**Exercise directions:**
Print the lines that run from the line with "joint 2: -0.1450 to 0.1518" to the line with "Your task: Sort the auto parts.", keeping both end lines, exactly as they appear in the entries below, and nothing else.
------------------------------------------------------------------------
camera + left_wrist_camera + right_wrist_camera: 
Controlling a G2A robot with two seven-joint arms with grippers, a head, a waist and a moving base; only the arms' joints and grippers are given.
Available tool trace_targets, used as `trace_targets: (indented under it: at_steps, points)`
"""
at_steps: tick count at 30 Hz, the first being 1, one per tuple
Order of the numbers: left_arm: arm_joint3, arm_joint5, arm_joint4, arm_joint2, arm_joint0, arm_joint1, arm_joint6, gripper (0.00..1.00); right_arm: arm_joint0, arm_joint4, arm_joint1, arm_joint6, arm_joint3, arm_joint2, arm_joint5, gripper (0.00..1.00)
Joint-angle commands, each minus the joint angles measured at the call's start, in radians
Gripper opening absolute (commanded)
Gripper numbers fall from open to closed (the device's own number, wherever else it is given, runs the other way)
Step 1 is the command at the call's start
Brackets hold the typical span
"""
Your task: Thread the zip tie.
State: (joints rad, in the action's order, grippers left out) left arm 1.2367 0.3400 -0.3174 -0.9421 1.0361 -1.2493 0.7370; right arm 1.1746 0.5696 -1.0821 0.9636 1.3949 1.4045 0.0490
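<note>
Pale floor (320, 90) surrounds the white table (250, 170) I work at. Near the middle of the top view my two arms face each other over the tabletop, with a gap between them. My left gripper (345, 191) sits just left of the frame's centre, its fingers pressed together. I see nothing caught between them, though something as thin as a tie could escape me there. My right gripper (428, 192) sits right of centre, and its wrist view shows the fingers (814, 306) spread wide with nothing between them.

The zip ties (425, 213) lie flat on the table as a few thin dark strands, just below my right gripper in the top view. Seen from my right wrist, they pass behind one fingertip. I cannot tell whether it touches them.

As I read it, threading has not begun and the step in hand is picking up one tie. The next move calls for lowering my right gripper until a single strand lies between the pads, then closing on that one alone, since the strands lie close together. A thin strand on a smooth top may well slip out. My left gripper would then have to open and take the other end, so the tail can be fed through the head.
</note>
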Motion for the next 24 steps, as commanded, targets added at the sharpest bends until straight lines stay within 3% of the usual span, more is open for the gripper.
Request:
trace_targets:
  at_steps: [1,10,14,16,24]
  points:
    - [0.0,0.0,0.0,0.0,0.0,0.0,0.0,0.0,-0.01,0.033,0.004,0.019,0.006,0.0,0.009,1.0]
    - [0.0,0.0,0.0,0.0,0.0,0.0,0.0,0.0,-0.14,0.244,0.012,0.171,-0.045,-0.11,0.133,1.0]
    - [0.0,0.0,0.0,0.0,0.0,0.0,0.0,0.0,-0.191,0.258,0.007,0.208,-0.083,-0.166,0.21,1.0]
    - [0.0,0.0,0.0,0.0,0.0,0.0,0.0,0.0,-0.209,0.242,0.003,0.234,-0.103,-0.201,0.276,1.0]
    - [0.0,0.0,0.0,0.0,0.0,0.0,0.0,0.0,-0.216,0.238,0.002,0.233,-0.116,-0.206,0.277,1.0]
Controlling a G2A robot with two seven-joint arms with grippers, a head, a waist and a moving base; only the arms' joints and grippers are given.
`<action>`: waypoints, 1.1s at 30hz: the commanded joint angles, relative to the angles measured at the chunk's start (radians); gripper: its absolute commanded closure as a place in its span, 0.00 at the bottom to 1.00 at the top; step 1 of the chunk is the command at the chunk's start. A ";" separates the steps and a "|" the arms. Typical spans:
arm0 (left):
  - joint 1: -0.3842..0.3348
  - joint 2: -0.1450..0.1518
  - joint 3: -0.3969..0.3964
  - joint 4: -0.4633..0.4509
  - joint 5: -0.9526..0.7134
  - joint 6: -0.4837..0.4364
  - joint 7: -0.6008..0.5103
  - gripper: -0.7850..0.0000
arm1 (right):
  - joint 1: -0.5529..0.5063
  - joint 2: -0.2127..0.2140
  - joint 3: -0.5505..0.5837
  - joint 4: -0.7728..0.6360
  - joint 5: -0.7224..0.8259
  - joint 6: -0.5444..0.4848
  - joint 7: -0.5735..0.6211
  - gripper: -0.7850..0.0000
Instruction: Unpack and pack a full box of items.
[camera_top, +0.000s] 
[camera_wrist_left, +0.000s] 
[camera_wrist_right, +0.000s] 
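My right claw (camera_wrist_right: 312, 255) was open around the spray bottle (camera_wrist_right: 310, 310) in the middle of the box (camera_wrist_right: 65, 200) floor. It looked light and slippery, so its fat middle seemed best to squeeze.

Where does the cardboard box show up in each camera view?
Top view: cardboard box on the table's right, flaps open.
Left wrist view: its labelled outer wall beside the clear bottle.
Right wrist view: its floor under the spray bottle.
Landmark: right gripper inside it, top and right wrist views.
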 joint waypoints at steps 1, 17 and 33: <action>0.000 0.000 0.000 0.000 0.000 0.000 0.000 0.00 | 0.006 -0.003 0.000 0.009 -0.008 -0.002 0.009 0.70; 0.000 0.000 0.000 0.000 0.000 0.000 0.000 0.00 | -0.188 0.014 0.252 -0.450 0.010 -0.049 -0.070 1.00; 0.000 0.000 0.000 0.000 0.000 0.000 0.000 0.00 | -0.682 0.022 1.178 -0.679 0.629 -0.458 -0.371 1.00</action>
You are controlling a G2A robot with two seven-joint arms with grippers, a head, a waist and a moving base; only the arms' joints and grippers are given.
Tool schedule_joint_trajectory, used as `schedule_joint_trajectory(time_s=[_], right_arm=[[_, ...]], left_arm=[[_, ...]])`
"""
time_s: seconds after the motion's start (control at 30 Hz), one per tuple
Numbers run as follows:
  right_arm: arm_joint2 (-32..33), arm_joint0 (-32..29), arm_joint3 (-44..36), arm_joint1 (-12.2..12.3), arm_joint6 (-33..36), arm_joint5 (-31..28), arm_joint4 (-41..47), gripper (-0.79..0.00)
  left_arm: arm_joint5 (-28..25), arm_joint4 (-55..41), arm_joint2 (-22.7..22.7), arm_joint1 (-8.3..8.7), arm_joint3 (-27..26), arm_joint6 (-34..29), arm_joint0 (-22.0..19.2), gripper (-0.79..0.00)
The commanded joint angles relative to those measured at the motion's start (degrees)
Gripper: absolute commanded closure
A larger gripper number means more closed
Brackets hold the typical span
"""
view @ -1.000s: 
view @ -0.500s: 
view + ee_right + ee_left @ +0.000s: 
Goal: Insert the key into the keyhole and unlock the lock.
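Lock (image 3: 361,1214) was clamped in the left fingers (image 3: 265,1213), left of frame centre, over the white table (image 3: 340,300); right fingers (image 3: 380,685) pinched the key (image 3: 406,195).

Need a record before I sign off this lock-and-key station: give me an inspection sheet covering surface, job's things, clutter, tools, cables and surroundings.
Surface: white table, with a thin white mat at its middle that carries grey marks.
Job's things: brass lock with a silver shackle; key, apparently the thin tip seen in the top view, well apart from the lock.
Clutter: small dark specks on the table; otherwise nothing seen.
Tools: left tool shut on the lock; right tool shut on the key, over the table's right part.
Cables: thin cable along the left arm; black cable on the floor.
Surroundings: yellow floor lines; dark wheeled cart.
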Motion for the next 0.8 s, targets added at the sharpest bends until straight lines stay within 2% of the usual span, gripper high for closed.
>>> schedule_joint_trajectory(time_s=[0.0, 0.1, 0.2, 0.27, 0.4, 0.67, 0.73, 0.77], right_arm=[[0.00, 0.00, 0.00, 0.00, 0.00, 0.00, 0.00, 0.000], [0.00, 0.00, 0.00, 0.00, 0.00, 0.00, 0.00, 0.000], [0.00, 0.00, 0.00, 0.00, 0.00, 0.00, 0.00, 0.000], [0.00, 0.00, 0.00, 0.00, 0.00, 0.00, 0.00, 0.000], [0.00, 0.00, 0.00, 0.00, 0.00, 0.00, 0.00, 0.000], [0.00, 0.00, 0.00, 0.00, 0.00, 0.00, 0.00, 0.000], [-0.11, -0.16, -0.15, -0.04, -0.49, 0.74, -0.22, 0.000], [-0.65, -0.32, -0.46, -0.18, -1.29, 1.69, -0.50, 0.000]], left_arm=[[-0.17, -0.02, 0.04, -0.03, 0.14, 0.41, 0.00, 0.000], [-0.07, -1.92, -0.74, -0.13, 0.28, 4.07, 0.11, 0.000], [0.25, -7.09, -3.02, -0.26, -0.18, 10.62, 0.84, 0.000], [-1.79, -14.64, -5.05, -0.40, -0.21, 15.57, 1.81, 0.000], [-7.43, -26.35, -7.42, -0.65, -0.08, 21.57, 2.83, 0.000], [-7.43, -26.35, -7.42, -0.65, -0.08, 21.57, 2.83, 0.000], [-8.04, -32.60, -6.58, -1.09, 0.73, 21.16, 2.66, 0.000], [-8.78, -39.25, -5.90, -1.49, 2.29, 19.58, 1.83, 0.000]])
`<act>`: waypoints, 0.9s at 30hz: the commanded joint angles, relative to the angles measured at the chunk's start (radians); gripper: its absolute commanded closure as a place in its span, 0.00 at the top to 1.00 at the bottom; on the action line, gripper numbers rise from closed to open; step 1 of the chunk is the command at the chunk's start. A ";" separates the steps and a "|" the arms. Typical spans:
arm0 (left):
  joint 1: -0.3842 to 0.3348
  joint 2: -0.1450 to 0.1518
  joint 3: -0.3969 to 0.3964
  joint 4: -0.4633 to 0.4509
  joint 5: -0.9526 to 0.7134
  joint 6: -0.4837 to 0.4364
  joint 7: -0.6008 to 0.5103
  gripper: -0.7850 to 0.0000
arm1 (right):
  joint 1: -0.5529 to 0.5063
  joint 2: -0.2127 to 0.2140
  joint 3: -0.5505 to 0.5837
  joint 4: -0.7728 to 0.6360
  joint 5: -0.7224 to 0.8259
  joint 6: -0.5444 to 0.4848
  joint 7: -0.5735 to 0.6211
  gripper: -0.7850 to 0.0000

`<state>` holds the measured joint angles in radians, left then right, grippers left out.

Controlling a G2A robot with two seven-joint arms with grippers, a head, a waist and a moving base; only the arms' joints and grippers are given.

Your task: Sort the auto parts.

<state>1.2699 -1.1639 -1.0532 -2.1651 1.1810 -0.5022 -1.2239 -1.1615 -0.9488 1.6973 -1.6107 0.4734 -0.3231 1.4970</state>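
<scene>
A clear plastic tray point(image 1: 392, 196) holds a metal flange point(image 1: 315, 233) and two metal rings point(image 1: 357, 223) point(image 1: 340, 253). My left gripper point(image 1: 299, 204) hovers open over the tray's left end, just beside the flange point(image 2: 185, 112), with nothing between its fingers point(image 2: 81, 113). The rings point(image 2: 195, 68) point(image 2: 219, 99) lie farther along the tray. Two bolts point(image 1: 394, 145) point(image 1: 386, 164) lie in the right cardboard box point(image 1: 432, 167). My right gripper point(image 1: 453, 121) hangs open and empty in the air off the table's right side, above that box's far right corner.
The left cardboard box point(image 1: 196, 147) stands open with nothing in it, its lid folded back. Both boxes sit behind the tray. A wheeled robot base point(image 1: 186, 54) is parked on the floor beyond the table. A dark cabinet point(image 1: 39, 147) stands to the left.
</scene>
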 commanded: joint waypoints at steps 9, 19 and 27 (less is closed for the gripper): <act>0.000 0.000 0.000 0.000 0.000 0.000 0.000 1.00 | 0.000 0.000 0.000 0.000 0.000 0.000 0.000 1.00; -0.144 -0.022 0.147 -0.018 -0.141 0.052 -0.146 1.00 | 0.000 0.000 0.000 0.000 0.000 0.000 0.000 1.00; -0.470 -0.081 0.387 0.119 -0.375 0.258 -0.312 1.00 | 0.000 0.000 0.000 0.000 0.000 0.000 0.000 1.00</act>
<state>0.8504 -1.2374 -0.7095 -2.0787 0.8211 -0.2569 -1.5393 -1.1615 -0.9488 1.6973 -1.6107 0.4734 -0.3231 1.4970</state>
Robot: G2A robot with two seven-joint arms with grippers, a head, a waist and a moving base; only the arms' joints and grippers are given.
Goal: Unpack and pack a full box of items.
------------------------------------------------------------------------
**Result for this exercise:**
  joint 2: -0.1450 to 0.1518
  joint 3: -0.3969 to 0.3964
  joint 4: -0.4633 to 0.4509
  joint 5: -0.9526 to 0.7134
  joint 6: -0.4837 to 0.4364
  joint 7: -0.6008 to 0.5103
  gripper: -0.7850 to 0.0000
arm1 (right):
  joint 1: -0.5529 to 0.5063
  joint 2: -0.2127 to 0.2140
  joint 3: -0.5505 to 0.5837
  joint 4: -0.7728 to 0.6360
  joint 5: -0.7224 to 0.8259
  joint 6: -0.5444 to 0.4848
  joint 7: -0.5735 to 0.6211
  gripper: -0.7850 to 0.0000

`<state>` holds the measured joint angles in radians, left then right, grippers left out.

Controlling a G2A robot with two seven-joint arms with grippers, a head, a waist and a moving base; only the arms' joints and grippers are given.

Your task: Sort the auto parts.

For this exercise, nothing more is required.